You are viewing a plain text version of this content. The canonical link for it is here.
Posted to dev@kylin.apache.org by "bhbdata2013@gmail.com" <bh...@gmail.com> on 2017/07/06 02:26:00 UTC

高基数维度构建求助

hi,我们这边遇到了高基数维度构建的问题,比如说userid这种可能会超过1亿的数据量。构建的时候很容易失败,求问kylin有这方面的构建成功的案例吗?
我们的集群比较大,但是kylin申请的资源不太合理,很容易出现数据倾斜的情况,一个reduce失败。



bhbdata2013@gmail.com

Re: 高基数维度构建求助

Posted by ShaoFeng Shi <sh...@apache.org>.
Firstly, for Ultra Hight Cardinality dimension, dictionary encoding does
not fit. You need change to "integer" or "fixed_length" encoding method.
For "userid" if it is a integer/long number, "integer" is best matched. The
reason is dictionary need load all values into memory, that will fill up
Java heap when the cardinality is high.

Besides, if you have multiple UHC dimension in one cube, you'd better
customize the aggregation group to avoid them mutual grouped.
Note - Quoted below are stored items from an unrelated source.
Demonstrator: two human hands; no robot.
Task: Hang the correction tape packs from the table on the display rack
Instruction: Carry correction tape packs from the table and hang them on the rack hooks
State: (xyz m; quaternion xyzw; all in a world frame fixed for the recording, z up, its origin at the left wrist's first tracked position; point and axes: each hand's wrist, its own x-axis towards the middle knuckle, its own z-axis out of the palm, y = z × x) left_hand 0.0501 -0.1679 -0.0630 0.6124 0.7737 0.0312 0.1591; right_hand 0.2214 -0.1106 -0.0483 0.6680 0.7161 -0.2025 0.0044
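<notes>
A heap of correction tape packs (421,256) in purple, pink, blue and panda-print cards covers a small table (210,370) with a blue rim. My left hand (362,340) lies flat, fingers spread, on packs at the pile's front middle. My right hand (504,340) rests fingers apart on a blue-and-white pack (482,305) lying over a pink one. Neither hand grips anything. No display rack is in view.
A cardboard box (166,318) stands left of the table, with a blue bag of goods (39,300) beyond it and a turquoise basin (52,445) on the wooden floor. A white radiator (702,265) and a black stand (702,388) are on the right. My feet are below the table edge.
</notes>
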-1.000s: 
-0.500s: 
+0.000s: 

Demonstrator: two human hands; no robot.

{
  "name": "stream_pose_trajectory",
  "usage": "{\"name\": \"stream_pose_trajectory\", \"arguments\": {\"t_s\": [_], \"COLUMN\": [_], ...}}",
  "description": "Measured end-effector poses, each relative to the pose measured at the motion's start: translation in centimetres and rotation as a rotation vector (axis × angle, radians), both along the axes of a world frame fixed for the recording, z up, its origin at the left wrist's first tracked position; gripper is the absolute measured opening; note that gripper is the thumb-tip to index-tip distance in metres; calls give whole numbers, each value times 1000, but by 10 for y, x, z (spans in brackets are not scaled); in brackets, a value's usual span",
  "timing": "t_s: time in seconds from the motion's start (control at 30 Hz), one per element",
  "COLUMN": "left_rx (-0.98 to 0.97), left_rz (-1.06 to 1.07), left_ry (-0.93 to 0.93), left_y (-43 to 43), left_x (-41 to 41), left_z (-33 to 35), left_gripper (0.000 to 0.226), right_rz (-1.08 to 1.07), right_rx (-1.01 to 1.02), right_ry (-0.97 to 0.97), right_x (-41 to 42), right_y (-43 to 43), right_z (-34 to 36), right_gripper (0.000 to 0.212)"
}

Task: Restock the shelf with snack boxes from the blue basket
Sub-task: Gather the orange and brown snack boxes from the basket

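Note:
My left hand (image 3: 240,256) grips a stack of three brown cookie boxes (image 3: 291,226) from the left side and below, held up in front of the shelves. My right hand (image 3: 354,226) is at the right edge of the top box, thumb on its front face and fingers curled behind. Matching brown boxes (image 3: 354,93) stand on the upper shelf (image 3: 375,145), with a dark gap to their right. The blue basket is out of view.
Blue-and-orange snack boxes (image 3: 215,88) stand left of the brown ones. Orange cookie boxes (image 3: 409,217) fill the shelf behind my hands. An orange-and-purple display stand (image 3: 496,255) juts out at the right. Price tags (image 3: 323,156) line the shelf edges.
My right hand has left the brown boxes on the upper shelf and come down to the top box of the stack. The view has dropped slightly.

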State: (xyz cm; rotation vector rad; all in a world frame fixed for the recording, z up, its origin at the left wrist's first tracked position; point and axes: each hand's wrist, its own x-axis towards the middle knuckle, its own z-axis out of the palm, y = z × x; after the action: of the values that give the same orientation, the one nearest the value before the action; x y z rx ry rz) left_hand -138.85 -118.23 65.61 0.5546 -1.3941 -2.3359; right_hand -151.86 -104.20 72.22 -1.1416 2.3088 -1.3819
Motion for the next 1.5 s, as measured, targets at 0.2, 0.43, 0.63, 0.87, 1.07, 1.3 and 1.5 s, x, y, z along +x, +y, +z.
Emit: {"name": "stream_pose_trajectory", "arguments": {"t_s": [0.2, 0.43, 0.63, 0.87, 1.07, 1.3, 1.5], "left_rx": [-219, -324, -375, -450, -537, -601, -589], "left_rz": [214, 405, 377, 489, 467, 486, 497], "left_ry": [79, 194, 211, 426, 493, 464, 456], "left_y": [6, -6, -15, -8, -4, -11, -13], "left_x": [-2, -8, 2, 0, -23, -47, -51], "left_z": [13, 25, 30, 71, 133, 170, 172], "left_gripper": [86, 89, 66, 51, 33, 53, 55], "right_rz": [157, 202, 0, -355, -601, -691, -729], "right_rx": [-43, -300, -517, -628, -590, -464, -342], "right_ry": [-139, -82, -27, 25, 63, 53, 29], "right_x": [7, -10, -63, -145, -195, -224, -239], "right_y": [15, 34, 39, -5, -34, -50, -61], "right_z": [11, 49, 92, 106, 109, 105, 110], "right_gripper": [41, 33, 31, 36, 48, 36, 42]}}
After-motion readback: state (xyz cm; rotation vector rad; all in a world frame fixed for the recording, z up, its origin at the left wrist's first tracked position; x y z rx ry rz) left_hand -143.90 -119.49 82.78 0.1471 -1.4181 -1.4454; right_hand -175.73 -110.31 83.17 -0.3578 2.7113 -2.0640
在 2017年7月6日 上午10:26,bhbdata2013@gmail.com <bh...@gmail.com>写道:

> hi,我们这边遇到了高基数维度构建的问题,比如说userid这种可能会超过1亿的数据量。构建的时候很容易失败,
> 求问kylin有这方面的构建成功的案例吗?
> 我们的集群比较大,但是kylin申请的资源不太合理,很容易出现数据倾斜的情况,一个reduce失败。
>
>
>
> bhbdata2013@gmail.com
>



-- 
Best regards,

Shaofeng Shi 史少锋